#### WHAT IS EXPECTED
Give back the data exactly, with no images.

#### THE DATA
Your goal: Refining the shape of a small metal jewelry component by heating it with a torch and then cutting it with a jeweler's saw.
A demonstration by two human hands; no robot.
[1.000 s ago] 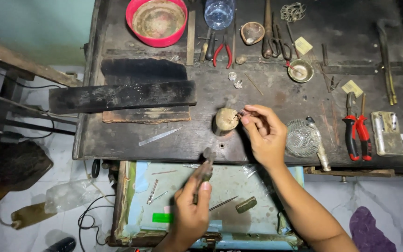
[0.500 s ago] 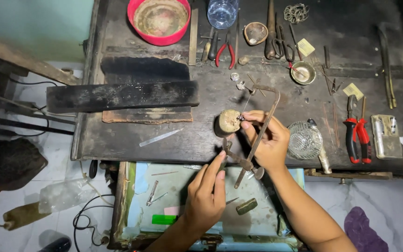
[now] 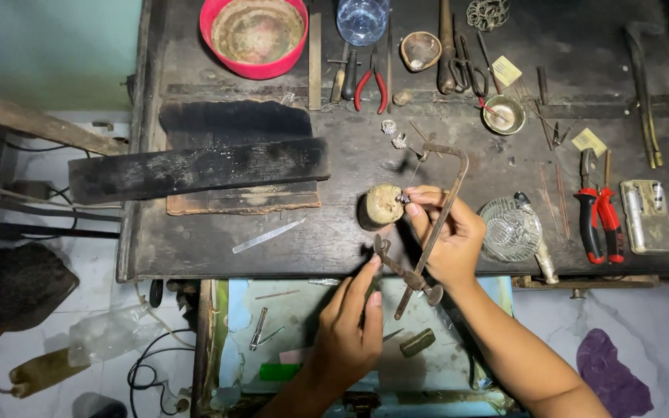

#### WRITTEN RESPONSE
Your goal: Refining the shape of a small metal jewelry component by heating it with a torch and then cutting it with a jeweler's saw.
A demonstration by two human hands; no robot.
[1.000 s ago] 
[0.500 s ago] 
[now] 

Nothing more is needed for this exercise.